* **GOAL OF THE EXERCISE**
Wherever the word "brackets" turns up in a line of the entries, copy that line.

(Entries taken from a collection)
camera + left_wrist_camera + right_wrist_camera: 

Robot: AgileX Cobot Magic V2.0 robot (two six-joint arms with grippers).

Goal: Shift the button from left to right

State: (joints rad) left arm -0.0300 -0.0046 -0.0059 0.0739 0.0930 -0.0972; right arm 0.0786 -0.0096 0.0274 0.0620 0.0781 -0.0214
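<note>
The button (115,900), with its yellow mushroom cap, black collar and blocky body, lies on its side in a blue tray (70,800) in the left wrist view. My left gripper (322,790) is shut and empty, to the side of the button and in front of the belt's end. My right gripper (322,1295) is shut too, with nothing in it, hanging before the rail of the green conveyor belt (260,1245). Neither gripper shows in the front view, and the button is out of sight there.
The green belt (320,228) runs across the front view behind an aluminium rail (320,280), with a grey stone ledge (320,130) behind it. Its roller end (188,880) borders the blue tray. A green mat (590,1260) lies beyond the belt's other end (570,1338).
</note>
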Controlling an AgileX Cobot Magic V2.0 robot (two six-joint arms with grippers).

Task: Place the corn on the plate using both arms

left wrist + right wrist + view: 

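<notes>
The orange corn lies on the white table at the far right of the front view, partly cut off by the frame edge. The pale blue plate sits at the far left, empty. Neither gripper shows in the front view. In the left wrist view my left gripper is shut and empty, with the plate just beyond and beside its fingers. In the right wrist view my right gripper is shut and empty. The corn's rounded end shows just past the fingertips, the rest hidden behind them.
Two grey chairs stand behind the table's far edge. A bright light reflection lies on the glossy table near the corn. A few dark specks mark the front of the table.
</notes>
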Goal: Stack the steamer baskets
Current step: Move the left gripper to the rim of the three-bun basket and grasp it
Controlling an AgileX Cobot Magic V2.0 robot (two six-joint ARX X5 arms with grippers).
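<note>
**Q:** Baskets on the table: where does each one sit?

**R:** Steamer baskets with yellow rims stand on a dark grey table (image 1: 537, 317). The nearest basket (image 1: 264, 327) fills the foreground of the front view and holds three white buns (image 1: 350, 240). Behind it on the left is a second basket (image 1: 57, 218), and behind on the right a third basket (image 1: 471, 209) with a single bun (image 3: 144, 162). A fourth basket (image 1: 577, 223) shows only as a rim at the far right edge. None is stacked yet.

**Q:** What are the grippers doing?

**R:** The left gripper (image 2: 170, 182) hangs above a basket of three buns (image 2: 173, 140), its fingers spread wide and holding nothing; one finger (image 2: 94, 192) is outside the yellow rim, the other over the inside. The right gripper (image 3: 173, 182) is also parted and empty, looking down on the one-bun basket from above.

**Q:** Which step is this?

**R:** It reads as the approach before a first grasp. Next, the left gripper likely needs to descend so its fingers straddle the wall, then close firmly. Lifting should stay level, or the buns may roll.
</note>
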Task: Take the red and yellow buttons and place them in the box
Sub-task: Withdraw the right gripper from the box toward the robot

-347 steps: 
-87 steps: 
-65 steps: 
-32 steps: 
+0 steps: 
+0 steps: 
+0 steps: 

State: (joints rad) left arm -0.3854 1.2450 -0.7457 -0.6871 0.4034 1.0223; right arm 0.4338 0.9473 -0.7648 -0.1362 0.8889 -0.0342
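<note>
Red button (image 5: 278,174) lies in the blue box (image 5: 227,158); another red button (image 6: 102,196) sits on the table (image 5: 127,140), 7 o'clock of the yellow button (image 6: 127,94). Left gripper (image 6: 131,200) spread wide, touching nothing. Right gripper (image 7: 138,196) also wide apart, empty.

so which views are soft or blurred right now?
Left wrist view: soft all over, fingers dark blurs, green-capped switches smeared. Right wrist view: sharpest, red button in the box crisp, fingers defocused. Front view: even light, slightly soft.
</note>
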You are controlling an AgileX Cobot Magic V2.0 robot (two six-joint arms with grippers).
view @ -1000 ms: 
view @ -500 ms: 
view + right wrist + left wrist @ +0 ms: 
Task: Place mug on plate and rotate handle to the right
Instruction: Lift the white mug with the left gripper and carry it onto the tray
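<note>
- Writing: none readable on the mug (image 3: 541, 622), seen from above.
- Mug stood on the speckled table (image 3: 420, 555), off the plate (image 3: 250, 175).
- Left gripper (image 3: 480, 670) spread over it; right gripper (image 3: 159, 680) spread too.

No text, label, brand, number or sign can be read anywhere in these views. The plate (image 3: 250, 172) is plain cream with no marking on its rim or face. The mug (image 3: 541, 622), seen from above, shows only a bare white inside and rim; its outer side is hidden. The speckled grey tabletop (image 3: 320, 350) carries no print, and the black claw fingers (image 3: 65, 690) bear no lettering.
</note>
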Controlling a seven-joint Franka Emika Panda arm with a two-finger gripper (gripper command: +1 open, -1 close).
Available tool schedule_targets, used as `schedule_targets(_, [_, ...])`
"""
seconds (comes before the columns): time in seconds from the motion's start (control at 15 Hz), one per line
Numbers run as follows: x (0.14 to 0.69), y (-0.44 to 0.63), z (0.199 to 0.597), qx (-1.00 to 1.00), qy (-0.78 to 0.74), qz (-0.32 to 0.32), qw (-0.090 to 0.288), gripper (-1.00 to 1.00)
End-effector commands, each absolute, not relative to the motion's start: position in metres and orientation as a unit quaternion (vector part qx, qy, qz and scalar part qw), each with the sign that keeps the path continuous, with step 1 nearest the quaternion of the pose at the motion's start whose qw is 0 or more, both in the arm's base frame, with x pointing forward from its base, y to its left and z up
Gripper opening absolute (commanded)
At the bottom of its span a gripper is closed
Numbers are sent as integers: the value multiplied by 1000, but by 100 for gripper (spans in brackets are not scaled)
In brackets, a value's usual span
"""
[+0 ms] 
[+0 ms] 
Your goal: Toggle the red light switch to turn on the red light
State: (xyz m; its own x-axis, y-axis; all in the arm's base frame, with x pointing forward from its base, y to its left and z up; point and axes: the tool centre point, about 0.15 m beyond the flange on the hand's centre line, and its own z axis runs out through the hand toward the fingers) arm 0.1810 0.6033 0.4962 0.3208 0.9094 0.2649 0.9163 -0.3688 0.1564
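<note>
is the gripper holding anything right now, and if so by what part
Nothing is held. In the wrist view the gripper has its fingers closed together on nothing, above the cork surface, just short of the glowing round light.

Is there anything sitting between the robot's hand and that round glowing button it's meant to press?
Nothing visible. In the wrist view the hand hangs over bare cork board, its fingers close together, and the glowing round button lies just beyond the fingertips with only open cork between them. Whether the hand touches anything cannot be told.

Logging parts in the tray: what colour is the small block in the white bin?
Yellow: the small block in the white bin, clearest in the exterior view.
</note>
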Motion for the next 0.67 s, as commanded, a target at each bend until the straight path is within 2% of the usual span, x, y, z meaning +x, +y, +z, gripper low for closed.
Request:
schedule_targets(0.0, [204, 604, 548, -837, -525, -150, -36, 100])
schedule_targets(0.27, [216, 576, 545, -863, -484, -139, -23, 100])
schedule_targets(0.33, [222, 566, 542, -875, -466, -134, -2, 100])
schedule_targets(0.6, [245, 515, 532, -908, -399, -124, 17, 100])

* **COMPLETED EXERCISE**
Numbers are sent as integers: the value multiplied by 1000, but by 100 for gripper (spans in brackets are not scaled)
In brackets, a value's usual span

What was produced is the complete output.